I have a application which takes some really big delimited files (~10 to 15 M records) and ingest it into Kafka after doing some preprocessing. As a part of this preprocessing we convert the delimited records into json and add metadata to that json message (FileName, Row number). We are doing it using the Json4s Native serializer like below:
import org.json4s.native.Serialization._
//some more code and below is the final output.
write(Map(
"schema" -> schemaName,
"data" -> List(resultMap),
"flag" -> "I")
)
Once the message is converted to Json we add message metadata like:
def addMetadata(msg: String, metadata: MessageMetadata): String = {
val meta = write(asJsonObject(metadata))
val strippedMeta = meta.substring(1, meta.length -1)
val strippedMessage = msg.substring(1, msg.lastIndexOf("}"))

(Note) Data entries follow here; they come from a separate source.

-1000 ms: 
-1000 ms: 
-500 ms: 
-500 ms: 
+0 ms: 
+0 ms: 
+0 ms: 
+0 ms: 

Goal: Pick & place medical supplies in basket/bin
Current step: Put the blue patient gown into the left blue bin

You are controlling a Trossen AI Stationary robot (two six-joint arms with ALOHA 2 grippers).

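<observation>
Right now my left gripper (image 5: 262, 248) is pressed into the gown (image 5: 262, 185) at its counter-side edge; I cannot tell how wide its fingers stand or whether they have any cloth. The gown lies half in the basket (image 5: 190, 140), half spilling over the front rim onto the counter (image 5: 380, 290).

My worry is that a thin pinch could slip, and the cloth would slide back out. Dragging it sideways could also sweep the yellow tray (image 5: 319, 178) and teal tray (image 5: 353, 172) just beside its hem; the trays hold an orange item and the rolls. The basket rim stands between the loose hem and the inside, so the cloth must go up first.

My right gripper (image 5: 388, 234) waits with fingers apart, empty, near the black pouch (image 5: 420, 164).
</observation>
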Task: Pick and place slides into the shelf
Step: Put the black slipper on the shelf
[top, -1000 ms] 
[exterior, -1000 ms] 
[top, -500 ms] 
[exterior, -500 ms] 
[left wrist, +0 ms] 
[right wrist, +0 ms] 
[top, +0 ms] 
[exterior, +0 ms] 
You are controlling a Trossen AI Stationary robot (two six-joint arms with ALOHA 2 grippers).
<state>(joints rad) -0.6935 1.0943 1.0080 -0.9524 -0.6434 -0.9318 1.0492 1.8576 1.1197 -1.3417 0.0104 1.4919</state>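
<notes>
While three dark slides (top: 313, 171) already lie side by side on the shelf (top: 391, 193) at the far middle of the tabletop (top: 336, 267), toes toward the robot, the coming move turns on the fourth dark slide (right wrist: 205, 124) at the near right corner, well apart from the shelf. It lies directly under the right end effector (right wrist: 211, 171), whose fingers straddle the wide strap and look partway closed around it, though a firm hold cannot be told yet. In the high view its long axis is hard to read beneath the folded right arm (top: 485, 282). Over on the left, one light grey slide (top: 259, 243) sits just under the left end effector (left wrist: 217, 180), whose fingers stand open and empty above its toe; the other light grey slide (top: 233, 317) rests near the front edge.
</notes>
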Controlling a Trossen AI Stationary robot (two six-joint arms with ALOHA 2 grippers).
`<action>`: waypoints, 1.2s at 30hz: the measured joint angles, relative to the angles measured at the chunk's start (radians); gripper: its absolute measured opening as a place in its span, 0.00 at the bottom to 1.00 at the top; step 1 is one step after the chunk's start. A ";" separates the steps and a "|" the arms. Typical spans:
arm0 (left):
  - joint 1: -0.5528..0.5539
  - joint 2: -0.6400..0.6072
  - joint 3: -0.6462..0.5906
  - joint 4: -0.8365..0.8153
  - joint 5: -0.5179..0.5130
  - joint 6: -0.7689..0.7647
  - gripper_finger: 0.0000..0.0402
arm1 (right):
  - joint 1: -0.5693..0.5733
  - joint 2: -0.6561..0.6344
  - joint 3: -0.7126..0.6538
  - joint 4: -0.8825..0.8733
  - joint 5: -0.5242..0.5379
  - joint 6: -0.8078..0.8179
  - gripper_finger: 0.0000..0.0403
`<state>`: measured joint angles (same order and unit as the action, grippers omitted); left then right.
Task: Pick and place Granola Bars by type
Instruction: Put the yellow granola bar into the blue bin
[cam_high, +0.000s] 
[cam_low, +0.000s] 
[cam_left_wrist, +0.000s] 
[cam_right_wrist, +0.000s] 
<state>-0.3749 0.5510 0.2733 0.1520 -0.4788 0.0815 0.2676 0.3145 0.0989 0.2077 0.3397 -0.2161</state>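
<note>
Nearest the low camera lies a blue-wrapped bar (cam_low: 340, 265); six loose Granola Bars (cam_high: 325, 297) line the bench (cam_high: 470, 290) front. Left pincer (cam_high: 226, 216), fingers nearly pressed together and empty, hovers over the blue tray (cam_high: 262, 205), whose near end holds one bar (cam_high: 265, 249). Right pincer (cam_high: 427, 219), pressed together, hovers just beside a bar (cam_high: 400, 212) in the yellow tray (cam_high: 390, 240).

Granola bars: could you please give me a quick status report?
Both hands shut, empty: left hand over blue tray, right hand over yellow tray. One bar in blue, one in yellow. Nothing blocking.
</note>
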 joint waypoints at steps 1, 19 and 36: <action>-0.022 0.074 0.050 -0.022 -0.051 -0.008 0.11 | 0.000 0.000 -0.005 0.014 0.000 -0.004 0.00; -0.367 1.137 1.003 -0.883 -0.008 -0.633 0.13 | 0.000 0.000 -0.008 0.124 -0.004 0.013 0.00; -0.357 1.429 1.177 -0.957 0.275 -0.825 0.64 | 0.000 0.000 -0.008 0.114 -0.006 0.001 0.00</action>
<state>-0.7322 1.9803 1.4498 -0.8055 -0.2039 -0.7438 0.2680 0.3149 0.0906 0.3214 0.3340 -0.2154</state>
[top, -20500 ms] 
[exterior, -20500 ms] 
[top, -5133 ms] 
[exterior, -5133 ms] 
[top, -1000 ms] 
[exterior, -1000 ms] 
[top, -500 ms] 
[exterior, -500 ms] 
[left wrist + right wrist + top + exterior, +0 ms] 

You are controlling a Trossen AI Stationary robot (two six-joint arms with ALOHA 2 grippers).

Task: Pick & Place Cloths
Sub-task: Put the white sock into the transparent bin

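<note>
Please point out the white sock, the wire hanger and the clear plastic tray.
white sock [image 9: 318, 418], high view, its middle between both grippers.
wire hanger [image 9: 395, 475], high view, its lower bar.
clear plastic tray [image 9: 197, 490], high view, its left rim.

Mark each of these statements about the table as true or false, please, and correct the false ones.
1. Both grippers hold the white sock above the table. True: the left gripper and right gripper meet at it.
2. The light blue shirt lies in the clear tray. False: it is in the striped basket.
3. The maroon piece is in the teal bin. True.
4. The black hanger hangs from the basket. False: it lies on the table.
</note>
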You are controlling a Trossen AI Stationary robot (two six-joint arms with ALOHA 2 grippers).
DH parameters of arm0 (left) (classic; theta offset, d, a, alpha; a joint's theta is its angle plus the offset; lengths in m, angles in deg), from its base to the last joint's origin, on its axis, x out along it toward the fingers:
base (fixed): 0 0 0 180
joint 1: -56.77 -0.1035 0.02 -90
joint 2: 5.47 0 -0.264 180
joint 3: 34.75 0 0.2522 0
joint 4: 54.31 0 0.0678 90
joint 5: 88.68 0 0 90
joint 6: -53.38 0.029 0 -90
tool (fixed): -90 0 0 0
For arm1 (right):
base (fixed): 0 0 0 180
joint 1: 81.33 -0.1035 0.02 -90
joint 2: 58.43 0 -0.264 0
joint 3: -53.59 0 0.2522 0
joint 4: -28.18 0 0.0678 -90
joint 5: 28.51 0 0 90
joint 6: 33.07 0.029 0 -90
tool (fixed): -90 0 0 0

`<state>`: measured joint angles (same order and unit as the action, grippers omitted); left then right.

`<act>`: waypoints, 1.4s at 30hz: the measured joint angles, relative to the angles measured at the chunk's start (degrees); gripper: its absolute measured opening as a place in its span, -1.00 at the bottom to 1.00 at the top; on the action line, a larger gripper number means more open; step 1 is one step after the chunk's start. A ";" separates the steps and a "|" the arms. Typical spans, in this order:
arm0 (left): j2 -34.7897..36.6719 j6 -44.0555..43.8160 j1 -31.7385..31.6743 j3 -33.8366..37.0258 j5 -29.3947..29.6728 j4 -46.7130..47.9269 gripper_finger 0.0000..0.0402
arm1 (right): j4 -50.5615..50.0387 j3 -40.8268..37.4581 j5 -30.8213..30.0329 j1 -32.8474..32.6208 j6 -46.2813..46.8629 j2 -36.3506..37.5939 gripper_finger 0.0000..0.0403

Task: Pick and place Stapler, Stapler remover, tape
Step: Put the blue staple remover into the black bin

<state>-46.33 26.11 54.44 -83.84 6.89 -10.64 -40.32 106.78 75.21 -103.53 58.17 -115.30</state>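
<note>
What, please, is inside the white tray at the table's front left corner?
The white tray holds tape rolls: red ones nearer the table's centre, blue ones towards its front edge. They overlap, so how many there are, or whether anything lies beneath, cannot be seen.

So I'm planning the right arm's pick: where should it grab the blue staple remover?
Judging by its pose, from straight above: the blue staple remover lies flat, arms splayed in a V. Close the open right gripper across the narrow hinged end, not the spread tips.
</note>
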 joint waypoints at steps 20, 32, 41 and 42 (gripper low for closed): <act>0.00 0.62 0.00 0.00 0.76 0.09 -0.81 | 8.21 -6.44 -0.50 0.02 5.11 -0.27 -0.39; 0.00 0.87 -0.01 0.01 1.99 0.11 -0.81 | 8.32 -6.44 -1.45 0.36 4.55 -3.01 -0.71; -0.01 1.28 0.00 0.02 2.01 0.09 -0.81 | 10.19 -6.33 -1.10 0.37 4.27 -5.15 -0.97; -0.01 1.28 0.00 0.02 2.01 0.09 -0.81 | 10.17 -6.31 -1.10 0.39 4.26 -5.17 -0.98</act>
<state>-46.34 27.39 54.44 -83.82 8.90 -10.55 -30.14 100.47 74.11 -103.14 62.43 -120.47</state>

"{" + strippedMessage + "," + strippedMeta + "}"
msg
}
The final message looks like this at the end:
{"schema":"SchemaName"
"data": [
],
"flag": "I",
"metadata":{"srcType":"file","fileName":"file","line":1021}}
Now both of this methods are leaking some memory and throwing below error. The application have capacity of processing 300k messages per minute but after around 4-5 mins its slowing down and eventually dies. I know string concatenation generates lots of garbage objects and want to know what is the best way of doing it?
java.lang.OutOfMemoryError: GC overhead limit exceeded